What Not to Say to Someone Who’s Suffering I just want someone to be there. To weep with me. To say she is sorry things are so hard. To not expect me to have perfect theology…What an amazing gift it is not to feel judged by every word I utter in desperation.


Three Things to Consider Before Sharing Scripture With a Hurting Friend There is a back door for sharing Truth when the amygdala has taken over the brain’s logic center. For me, the back door is music and a hand to hold. For my child, it is food and/or the dog.


What to Say to Someone Who’s Grieving We don’t have to say words to send a message. We can tell someone how much we care by showing up and by listening.


Podcast: Navigating Grief during the Holidays (38 minutes) But to use their actual name somehow esteems your loss in it. It somehow demonstrates, "I remember." And this person you loved, I loved him too and I miss him, too.


Podcast: The Surprising Power of Lament (32 minutes) The Bible gave voice to the fact that there are two things that happen in suffering: I believe that God is good, but this is really hard. And lament is the language of what you pray when you’re in pain that leads you to the point of trust.


BOOKS


The One Year Book of Hope (devotional) by Nancy Guthrie

What Grieving People Wish You Knew - about what really helps (and what really hurts) by Nancy Guthrie

These links are Amazon affiliate links. If you purchase from these links, I will receive a small stipend - at no extra cost to you. Thank you!

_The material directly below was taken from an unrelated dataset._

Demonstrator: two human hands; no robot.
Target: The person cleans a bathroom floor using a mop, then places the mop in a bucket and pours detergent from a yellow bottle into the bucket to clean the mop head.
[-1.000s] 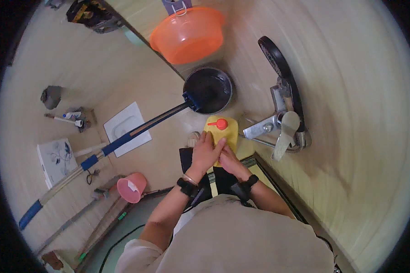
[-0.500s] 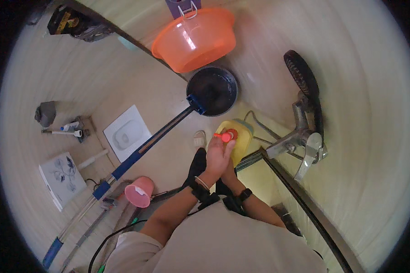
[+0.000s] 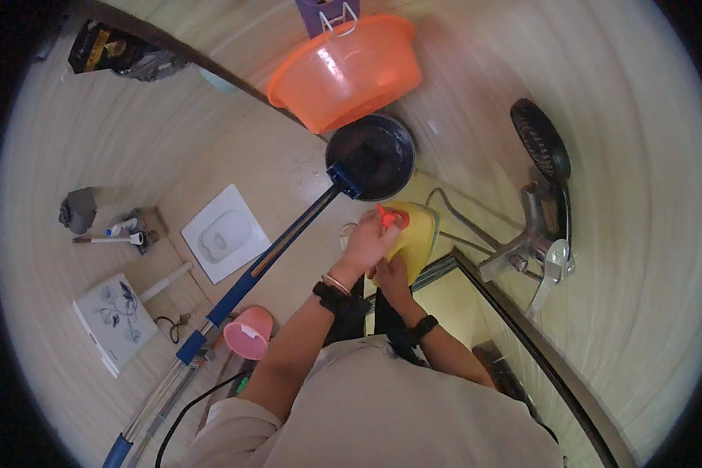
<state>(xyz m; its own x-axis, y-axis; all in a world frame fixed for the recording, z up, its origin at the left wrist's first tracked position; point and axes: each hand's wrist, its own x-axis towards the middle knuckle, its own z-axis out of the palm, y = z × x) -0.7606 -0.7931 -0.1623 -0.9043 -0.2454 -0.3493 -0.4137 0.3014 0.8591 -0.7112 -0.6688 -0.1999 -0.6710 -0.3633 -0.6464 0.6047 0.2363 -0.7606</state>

This song, Blessings, was a lifeline to me during our four years of infertility; even now, I listen with tears. Joni Eareckson Tada, while introducing the song, offered this wisdom: "Be with people. Don’t slap biblical truth down like it were a pint of blood and say, ‘Here! Ingest this, this will do you good. You’ll feel a lot better; it will show you how to rejoice in suffering.’ Hook your spiritual veins up to the one who is bleeding out of control with depression and infuse your life into them. It’s going to cost you something, but normal Christian service is always sacrificial service.”